Bellwether Fosamax Case Tossed From MDL

New Jersey U.S. District Judge Joel A. Pisano on Tuesday dismissed a suit brought against Merck & Co. Inc., in multidistrict litigation accusing the company of negligence over femur fractures allegedly caused by its osteoporosis drug Fosamax, finding the failure to warn claims fail because the drug's label is clear and accurate.

Judge Pisano granted Merck’s summary judgment motion on grounds that Plaintiff Barbara Gaynor’s claims fail because she took the drug after Merck revised its labeling in 2010 to fully convey the potential for fractures, and she did not set forth sufficient evidence that Merck did not give her doctor adequate notice.

The ruling comes a year after a defense verdict in another Fosamax suit, brought by a user of the drug before the labeling change. Following that decision, in Glynn v. Merck, Pisano dismissed roughly 650 similar cases. An appeal of the Glynn ruling on preemption is pending before the U.S. Court of Appeals for the Third Circuit. For more information on those topics, see my previous blog posts.

Another 215 cases pending in the MDL were brought by users of the drug after the label change.

It is expected that Judge Pisano will issue a show cause order as to why those cases should not be dismissed in light of the Gaynor ruling.

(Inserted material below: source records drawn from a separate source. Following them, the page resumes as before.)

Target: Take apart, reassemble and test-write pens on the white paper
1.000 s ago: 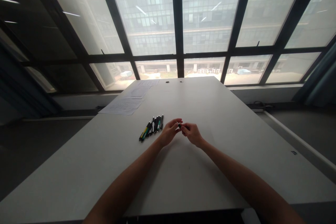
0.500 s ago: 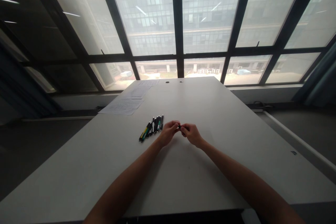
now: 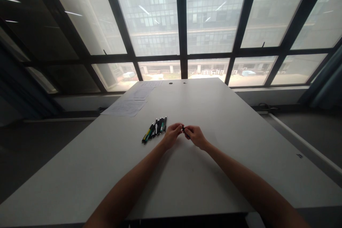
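Note:
A slim black pen (image 3: pixel 183 128), mostly covered by fingers, spans the small gap between my two hands above the table. My left hand (image 3: pixel 172 135) is closed, with thumb and fingers pinching its left end. On the other side, my right hand (image 3: pixel 195 136) grips the pen with the fingers curled in. Just left of my left hand, several pens (image 3: pixel 155 129) lie side by side in a loose bunch, mostly black, some with green, yellow or white parts.
The long white table (image 3: pixel 192 178) stretches toward large windows (image 3: pixel 208 14). Printed paper sheets (image 3: pixel 124 108) lie along its far left edge. Two small dark spots, one a round disc (image 3: pixel 170 83), show at the far end. A small dark mark (image 3: pixel 299 156) is near the right edge.
The hands stay nearly in place, still together on the pen. The black piece between the fingers shows slightly more and its angle has shifted a little. The bunch of pens is unchanged.

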A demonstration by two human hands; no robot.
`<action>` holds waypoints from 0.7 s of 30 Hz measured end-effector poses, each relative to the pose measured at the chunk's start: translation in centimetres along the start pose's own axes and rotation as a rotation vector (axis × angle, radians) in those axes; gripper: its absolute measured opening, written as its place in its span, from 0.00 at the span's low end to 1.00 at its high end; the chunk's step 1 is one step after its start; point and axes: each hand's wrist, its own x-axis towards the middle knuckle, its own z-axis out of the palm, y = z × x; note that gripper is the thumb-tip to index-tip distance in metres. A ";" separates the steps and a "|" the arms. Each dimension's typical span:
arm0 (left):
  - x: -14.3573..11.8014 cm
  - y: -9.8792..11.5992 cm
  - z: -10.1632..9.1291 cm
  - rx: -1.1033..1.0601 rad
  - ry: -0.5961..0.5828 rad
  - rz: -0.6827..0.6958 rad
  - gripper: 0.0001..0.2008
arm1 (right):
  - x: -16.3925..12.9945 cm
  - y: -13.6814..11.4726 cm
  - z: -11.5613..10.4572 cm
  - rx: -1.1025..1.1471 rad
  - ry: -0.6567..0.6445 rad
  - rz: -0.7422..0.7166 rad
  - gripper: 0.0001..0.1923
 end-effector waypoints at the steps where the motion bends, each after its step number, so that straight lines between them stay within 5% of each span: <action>1: 0.0 0.0 0.1 0.002 0.012 0.005 0.14 | 0.0 -0.1 0.0 -0.017 0.012 -0.004 0.16; 8: 0.0 0.2 0.4 0.000 0.124 0.040 0.14 | -0.2 -0.3 0.4 -0.087 0.137 -0.006 0.15; 14: 0.0 0.2 0.1 0.031 -0.009 0.040 0.15 | -0.2 0.2 0.3 -0.023 0.004 0.012 0.16; 21: -0.1 0.2 0.1 0.033 0.029 0.056 0.15 | -0.2 -0.3 0.5 0.014 0.095 0.025 0.17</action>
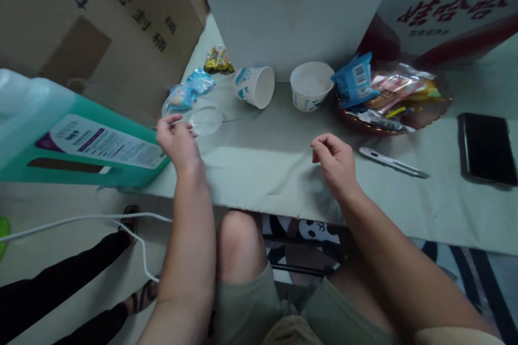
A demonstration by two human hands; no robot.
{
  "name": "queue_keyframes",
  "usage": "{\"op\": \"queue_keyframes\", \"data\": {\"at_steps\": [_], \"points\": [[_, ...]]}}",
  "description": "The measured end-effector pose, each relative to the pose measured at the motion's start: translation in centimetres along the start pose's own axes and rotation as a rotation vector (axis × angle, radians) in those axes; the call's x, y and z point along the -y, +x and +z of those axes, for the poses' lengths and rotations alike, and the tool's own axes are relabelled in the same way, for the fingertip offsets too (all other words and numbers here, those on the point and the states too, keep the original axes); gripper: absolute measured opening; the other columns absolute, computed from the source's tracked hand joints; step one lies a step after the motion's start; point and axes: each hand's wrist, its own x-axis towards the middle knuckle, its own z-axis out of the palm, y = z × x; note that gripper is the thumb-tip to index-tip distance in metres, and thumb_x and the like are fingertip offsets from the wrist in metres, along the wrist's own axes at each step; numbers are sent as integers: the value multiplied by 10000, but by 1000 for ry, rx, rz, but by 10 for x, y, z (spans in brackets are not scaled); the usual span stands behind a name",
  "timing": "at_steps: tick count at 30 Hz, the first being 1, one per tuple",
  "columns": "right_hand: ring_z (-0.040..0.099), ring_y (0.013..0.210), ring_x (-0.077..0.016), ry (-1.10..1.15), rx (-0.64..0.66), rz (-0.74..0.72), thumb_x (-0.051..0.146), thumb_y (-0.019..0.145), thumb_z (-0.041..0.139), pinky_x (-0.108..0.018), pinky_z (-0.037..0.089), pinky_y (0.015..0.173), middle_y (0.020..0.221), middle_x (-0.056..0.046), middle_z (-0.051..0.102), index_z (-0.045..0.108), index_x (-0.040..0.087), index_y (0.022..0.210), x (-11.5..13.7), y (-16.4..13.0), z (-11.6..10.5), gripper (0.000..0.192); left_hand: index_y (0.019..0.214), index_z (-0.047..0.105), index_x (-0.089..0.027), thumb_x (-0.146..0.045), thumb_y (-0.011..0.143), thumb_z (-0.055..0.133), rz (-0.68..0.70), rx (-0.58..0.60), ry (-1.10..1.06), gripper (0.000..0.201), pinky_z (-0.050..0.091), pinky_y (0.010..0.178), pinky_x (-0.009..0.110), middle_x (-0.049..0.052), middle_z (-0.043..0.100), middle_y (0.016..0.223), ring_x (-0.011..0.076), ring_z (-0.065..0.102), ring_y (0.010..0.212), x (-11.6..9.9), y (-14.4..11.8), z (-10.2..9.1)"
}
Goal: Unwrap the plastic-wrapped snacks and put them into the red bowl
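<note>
My left hand [178, 140] is over the left part of the table, its fingers pinched together; a thin pale edge shows at the fingertips, too blurred to name. Just beside it is a clear round lid [206, 120], and blue-wrapped snacks [191, 89] lie behind. My right hand [334, 161] hovers over the table's front half, fingers curled in with thumb against forefinger; whatever may be inside is hidden. To its right lies a utility knife [392, 163]. Beyond both hands, one paper cup [254, 87] rests tipped on its side, while another paper cup [311, 86] stands upright.
A red bowl [374, 125] of wrapped snacks and a dark phone [486, 148] are at right. Gold-wrapped candies [218, 59] lie at the back. Left are a jug of green liquid [81, 135] and a cardboard box [121, 21]. Another person's legs [76, 267] show lower left, near a white cable [121, 216].
</note>
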Motion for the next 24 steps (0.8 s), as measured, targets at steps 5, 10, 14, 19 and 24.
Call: {"op": "queue_keyframes", "data": {"at_steps": [5,10,14,19,24], "points": [[456,526,-126,-100,74,1,411,809,585,-279,349,535,546,23,522,571,222,674,-7,-6,15,233,803,509,-210,-79,803,468,96,130,-153,137,335,494,235,-70,415,556,90,435,481,-3,-46,7],[515,559,-143,-215,120,-9,409,826,591,-297,393,571,605,8,574,615,216,736,-14,-10,23,215,766,601,-223,-232,802,597,197,650,-90,38,308,499,269,-58,438,539,98,385,477,26,-74,17],[576,621,-152,-296,199,-81,357,834,613,-313,428,622,695,-8,630,657,212,805,1,-1,39,155,745,593,-224,-210,813,566,157,614,-139,75,304,518,288,-60,424,527,101,377,477,32,-58,6],[537,625,-111,-317,317,-355,234,867,627,-279,411,622,669,20,598,636,203,769,70,67,115,103,729,575,-226,-182,792,571,52,589,-197,77,296,528,303,-60,419,522,103,374,479,26,-43,4],[625,866,-40,-505,452,-398,94,865,529,-198,403,747,865,53,688,629,116,798,115,171,248,122,720,538,-234,-211,776,588,-107,495,-291,79,257,485,302,-48,418,523,105,365,480,25,-27,1]]}}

Gaynor, of Hicksville, New York, took Fosamax from 1996 until she fractured her right femur in September 2011. She claimed her long-term use of the drug made the relabeling immaterial, saying, “Merck has submitted no evidence that Mrs. Gaynor’s use of Fosamax in 2011 was a substantial factor in causing her femur fracture.”

Judge Pisano reasoned that that argument confused the proper analysis of a failure-to-warn claim by expecting that Merck first prove that no issue of fact concerning proximate cause existed.

Pisano called Gaynor’s contention that Merck should be liable for failing to warn of Fosamax’s dangers in the late 1990s and the early 2000s “baffling,” because he had ruled in Glynn that such claims are preempted. Merck maintained that it had sought FDA approval of a stronger warning but it was rejected.

Pisano wrote that Gaynor “re-characterized” her suit’s claim that Merck’s warnings about the side effects of Fosamax were inadequate when she later contended that the court should not decide that claim because it was not a proximate cause of her injury. He reasoned that she “cannot have it both ways.”

Merck has been named in 4,430 suits claiming Fosamax caused femur fractures. Of those, 2,785 are in state court in New Jersey, pending before Superior Court Judge Carol Higbee. Another 525 femur cases were filed in state court in California, and 1,120 went to the MDL.

There are approximately 1,150 suits pending over claims that Fosamax causes osteonecrosis of the jawbone. Many of those claims have settled.